Christa Stienen bei der HerCAREER
BPM-Vizepräsidentin Christa Stienen zu Gast bei der HerCAREER

New Work hält Einzug in den Unternehmen. Viele Organisationen unternehmen große Anstrengungen, um ihre Arbeits- und Produktionswelten welten zu flexibilisieren - im Sinne der Kunden, die immer spezifischere Anforderungen an die Verfügbarkeit und Beschaffenheit von Produkten und Dienstleistungen stellen, aber auch im Sinne der Beschäftigten, die sich nicht mehr auf ein starres Arbeitszeitmodell und hierarchische Führungsstrukturen einlassen wollen.

Unter dem Motto "Schöne flexible Arbeitswelt? Warum sich viele Unternehmen so schwer damit tun" diskutierte BPM-Vize-Präsidentin Christa Stienen am 12. Oktober bei der Messe herCAREER gemeinsam mit Gründerinnen und Wirtschaftsvertreterinnen, wie weit der New Work-Gedanke schon in Deutschland verbreitet ist und welche Herausforderungen sich in der Umsetzung ergeben. Die herCAREER München ist eine Karrieremesse für Absolventinnen, Frauen in Fach- und Führungspositionen und Existenzgründerinnen. 

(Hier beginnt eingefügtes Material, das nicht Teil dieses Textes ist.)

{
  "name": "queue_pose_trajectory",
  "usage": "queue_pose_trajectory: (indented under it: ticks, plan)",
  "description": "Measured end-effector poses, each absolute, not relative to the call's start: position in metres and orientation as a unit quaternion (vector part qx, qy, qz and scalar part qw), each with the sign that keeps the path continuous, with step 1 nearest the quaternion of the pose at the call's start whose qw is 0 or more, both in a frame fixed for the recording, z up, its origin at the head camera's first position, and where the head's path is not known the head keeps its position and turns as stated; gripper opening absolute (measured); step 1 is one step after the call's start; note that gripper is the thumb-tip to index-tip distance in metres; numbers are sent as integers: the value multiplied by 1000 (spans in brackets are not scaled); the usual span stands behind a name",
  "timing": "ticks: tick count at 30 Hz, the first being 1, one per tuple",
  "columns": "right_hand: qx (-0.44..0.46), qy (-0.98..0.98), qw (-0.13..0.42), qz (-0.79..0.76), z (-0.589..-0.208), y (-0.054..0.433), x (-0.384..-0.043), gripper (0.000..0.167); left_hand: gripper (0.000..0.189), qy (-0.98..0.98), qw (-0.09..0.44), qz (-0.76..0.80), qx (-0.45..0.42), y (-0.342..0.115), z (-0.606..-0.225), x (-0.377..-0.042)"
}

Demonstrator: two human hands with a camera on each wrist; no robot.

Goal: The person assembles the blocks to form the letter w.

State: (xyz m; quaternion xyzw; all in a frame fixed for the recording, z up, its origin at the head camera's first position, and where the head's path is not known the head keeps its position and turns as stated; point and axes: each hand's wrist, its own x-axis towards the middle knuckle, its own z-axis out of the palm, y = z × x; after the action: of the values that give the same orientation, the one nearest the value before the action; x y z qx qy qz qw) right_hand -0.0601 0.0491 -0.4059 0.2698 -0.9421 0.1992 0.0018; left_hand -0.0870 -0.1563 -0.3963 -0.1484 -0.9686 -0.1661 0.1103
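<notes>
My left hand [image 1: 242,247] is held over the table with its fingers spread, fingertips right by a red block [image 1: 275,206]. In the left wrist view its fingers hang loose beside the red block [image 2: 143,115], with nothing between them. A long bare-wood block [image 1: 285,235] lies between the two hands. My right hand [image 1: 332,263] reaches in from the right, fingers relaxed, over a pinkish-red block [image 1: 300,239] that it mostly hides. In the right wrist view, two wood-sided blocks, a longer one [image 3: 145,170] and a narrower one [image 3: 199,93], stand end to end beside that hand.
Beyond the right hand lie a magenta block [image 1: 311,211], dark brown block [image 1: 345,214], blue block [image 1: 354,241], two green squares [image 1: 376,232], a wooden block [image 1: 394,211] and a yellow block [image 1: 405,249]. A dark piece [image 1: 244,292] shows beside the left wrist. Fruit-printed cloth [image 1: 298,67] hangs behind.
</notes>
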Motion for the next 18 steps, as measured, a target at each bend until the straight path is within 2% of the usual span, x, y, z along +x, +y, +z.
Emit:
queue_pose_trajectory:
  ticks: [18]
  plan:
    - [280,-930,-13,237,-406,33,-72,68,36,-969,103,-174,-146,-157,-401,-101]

In der Diskussion kritisierte Christa Stienen, dass viele Unternehmen sich nicht trauten, neue Dinge auszuprobieren: "In Deutschland gibt es noch zu viele klassische Unternehmen mit Präsenzkulturen". Denoch gab sie zu bedenken, dass für die Einführung neuer Arbeitsprinzipien nicht einfach ein Schalter umgelegt werden könne, sondern dies einen tiefgreifenden Change-Prozess bedeute, der vor allem kommunikativ begleitet werden müsse. Hier sei vor allem HR gefragt, die Führungskräfte zu beraten und den Mitarbeitern die Angst vor Veränderungen zu nehmen.